»»

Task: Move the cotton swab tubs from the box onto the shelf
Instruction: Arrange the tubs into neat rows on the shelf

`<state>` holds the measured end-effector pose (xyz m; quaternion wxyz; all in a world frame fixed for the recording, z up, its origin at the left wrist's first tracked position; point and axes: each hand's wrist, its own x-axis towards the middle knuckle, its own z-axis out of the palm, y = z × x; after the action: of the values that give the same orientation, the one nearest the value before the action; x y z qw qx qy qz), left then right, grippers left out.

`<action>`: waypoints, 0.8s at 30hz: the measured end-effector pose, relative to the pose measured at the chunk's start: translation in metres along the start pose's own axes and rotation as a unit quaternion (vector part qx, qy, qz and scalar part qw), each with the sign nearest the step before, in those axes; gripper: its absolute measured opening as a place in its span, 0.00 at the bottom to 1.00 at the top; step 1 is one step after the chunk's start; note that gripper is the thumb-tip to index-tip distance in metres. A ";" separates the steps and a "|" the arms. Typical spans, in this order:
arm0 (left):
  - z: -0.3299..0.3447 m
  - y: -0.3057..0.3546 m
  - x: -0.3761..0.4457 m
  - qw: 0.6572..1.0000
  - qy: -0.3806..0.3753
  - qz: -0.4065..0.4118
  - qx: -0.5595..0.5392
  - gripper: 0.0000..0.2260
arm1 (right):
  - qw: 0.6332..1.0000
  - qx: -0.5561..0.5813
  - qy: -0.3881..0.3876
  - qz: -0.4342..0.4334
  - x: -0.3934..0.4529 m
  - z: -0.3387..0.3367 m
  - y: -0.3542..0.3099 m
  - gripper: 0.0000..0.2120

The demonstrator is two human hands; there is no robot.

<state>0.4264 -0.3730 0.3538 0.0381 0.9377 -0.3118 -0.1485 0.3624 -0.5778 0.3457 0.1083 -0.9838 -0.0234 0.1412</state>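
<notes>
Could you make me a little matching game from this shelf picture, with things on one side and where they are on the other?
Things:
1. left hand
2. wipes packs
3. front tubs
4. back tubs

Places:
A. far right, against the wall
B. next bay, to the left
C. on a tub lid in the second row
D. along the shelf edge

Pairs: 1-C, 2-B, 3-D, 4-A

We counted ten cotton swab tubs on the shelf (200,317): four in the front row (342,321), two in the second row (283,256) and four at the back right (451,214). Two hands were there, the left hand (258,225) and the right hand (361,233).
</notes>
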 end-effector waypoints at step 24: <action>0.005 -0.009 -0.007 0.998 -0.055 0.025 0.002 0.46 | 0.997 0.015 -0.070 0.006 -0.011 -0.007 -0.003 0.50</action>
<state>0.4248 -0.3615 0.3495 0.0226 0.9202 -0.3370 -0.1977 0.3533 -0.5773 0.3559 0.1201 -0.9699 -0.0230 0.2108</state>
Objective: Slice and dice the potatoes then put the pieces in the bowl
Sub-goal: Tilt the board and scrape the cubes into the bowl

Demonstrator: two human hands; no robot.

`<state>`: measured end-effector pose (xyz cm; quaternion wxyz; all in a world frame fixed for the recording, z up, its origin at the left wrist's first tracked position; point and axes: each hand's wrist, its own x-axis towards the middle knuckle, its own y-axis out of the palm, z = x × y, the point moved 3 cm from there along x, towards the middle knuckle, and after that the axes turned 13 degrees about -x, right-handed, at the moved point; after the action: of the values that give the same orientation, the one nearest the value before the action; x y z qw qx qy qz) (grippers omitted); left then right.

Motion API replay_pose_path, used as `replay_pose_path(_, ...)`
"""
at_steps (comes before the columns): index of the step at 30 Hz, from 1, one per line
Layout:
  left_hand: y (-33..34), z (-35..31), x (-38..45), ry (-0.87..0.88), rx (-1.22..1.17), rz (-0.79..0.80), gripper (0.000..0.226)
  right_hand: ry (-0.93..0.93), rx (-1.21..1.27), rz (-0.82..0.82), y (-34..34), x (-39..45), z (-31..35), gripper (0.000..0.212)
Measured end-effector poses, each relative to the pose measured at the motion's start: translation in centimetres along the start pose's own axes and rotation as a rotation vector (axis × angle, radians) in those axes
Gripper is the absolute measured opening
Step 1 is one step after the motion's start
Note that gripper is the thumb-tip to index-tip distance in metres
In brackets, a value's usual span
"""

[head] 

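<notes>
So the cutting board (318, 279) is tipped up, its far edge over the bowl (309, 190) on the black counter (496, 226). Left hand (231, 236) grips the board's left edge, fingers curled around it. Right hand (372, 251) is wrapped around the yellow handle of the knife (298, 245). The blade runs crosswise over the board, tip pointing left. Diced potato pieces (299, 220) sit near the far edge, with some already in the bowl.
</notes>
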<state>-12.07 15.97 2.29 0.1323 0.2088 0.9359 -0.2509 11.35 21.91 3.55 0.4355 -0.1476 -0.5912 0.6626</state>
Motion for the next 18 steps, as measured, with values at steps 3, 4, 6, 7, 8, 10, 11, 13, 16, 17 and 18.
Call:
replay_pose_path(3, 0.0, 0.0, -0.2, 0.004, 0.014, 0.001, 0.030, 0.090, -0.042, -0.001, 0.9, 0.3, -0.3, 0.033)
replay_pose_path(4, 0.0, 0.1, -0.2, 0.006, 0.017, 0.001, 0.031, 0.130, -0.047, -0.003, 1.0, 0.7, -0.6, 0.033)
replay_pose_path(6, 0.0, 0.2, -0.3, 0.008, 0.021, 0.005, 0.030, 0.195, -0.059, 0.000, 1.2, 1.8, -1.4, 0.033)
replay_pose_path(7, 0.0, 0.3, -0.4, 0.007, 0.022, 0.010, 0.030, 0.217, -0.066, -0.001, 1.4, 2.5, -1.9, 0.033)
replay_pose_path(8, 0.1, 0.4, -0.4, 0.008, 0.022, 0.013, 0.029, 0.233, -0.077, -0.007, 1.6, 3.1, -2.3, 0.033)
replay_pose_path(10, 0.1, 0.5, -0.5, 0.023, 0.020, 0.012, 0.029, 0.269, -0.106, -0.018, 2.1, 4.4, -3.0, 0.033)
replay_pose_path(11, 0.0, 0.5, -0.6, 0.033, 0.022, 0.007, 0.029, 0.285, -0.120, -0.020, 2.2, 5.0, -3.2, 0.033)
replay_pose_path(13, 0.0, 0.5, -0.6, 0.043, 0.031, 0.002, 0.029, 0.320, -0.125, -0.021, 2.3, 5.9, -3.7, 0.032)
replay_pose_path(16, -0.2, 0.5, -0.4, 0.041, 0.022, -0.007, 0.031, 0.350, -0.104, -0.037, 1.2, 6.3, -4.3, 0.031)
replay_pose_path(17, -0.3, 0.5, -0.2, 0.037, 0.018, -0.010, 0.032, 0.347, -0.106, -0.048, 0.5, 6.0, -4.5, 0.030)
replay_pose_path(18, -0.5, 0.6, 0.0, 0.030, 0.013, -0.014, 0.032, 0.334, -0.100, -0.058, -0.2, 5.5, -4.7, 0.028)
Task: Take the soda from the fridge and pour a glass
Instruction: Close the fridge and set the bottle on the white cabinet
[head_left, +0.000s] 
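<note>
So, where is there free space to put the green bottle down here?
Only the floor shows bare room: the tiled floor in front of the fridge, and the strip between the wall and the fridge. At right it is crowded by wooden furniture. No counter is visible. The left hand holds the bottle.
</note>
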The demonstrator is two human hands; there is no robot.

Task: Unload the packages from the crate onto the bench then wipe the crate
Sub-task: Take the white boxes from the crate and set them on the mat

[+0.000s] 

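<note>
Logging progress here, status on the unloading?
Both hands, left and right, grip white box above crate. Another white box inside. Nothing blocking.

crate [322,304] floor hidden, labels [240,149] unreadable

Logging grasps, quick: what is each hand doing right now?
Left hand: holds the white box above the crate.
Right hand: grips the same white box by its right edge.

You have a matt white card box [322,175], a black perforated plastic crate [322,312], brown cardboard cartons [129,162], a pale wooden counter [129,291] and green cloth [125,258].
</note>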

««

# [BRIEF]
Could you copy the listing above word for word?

# [TASK RESULT]
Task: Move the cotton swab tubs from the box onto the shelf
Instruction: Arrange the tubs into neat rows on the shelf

`<state>` holds the measured end-effector pose (xyz m; quaternion wxyz; all in a world frame fixed for the recording, z up, its origin at the left wrist's first tracked position; point and axes: each hand's wrist, its own x-axis towards the middle knuckle, its own z-axis out of the palm, y = z × x; after the action: of the values that give the same orientation, the one nearest the value before the action; x y z qw qx qy qz), left then right, grippers left out.

`<action>`: waypoints, 0.8s at 30hz: the measured end-effector pose, relative to the pose measured at the chunk's start: translation in metres along the start pose's own axes and rotation as a unit quaternion (vector part qx, qy, qz and scalar part qw), each with the sign nearest the step before, in those axes; gripper: its absolute measured opening as a place in its span, 0.00 at the bottom to 1.00 at the top; step 1 is one step after the chunk's start; note that gripper is the thumb-tip to index-tip distance in metres. A ";" separates the steps and a "|" the arms. Typical spans, in this order:
arm0 (left):
  - z: -0.3299..0.3447 m
  - y: -0.3057..0.3546 m
  - x: -0.3761..0.4457 m
  - qw: 0.6572..1.0000
  - qy: -0.3806..0.3753
  - qz: -0.4065..0.4118
  - qx: -0.5595..0.5392
  - gripper: 0.0000..0.2260
arm1 (right):
  - qw: 0.6332..1.0000
  - qx: -0.5561..0.5813
  - qy: -0.3881..0.3876
  - qz: -0.4342..0.4334
  - x: -0.3934..0.4529 m
  - z: -0.3387..0.3367 m
  - y: -0.3542..0.3099 m
  - gripper: 0.0000..0.2120

The demonstrator is two human hands; there is no robot.

<state>0.4264 -0.3730 0.3538 0.0381 0.9377 -0.3118 -0.1485 0.3624 -0.5778 0.3457 0.1083 -0.9838 -0.0234 0.1412</state>
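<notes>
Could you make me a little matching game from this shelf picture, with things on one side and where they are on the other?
Things:
1. left hand
2. wipes packs
3. front tubs
4. back tubs

Places:
A. far right, against the wall
B. next bay, to the left
C. on a tub lid in the second row
D. along the shelf edge

Pairs: 1-C, 2-B, 3-D, 4-A

We counted ten cotton swab tubs on the shelf (200,317): four in the front row (342,321), two in the second row (283,256) and four at the back right (451,214). Two hands were there, the left hand (258,225) and the right hand (361,233).
</notes>
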 end-effector waypoints at step 24: <action>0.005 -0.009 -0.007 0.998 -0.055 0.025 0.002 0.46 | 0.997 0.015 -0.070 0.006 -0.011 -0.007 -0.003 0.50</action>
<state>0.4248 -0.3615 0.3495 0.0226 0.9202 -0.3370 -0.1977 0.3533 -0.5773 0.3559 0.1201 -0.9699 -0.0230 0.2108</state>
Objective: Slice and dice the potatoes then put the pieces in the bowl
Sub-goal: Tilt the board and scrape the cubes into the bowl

Demonstrator: two human hands; no robot.

`<state>`: measured end-effector pose (xyz cm; quaternion wxyz; all in a world frame fixed for the recording, z up, its origin at the left wrist's first tracked position; point and axes: each hand's wrist, its own x-axis towards the middle knuckle, its own y-axis out of the palm, z = x × y, the point moved 3 cm from there along x, towards the middle knuckle, and after that the axes turned 13 degrees about -x, right-handed, at the moved point; after the action: of the values that give the same orientation, the one nearest the value before the action; x y z qw qx qy qz) (grippers omitted); left then right.

Motion API replay_pose_path, used as `replay_pose_path(_, ...)`
"""
at_steps (comes before the columns): index of the step at 30 Hz, from 1, one per line
Layout:
  left_hand: y (-33..34), z (-35..31), x (-38..45), ry (-0.87..0.88), rx (-1.22..1.17), rz (-0.79..0.80), gripper (0.000..0.226)
  right_hand: ry (-0.93..0.93), rx (-1.21..1.27), rz (-0.82..0.82), y (-34..34), x (-39..45), z (-31..35), gripper (0.000..0.212)
Measured end-effector poses, each relative to the pose measured at the motion's start: translation in centimetres along the start pose's own axes and rotation as a rotation vector (axis × angle, radians) in those axes
Gripper is the absolute measured opening
Step 1 is one step after the motion's start
Note that gripper is the thumb-tip to index-tip distance in metres
In brackets, a value's usual span
"""

[head] 

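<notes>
So the cutting board (318, 279) is tipped up, its far edge over the bowl (309, 190) on the black counter (496, 226). Left hand (231, 236) grips the board's left edge, fingers curled around it. Right hand (372, 251) is wrapped around the yellow handle of the knife (298, 245). The blade runs crosswise over the board, tip pointing left. Diced potato pieces (299, 220) sit near the far edge, with some already in the bowl.
</notes>
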<state>-12.07 15.97 2.29 0.1323 0.2088 0.9359 -0.2509 11.35 21.91 3.55 0.4355 -0.1476 -0.5912 0.6626</state>
Motion for the next 18 steps, as measured, with values at steps 3, 4, 6, 7, 8, 10, 11, 13, 16, 17 and 18.
Call:
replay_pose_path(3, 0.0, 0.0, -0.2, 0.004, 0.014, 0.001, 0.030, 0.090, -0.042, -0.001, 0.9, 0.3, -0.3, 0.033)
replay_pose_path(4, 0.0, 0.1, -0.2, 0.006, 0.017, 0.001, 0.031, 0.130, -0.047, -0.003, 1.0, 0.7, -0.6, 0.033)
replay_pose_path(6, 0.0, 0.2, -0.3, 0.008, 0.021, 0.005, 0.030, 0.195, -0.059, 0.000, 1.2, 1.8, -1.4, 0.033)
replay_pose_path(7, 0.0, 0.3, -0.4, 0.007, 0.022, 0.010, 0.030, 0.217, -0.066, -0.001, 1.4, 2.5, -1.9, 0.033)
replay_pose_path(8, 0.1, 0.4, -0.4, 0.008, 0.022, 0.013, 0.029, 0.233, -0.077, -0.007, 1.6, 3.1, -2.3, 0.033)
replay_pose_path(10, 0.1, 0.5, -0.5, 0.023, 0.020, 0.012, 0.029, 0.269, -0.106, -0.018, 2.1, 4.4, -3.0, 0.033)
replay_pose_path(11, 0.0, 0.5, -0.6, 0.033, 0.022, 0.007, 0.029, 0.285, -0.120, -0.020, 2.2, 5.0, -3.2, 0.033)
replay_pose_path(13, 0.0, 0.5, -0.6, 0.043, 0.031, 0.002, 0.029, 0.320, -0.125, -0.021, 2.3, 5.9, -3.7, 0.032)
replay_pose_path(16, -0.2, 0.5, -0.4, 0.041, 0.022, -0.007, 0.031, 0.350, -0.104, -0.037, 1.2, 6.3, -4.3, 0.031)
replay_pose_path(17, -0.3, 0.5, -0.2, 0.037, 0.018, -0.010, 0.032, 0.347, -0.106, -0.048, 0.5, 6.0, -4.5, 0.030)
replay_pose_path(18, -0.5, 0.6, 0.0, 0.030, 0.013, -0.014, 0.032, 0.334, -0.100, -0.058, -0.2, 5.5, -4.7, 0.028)
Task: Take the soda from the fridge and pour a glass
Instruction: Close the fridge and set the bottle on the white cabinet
[head_left, +0.000s] 
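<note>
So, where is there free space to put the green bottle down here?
Only the floor shows bare room: the tiled floor in front of the fridge, and the strip between the wall and the fridge. At right it is crowded by wooden furniture. No counter is visible. The left hand holds the bottle.
</note>
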The demonstrator is two human hands; there is no robot.

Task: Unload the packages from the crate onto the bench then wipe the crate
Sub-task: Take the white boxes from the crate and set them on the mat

[+0.000s] 

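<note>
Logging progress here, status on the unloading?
Both hands, left and right, grip white box above crate. Another white box inside. Nothing blocking.

crate [322,304] floor hidden, labels [240,149] unreadable

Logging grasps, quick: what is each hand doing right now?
Left hand: holds the white box above the crate.
Right hand: grips the same white box by its right edge.

You have a matt white card box [322,175], a black perforated plastic crate [322,312], brown cardboard cartons [129,162], a pale wooden counter [129,291] and green cloth [125,258].
</note>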

No further output is expected.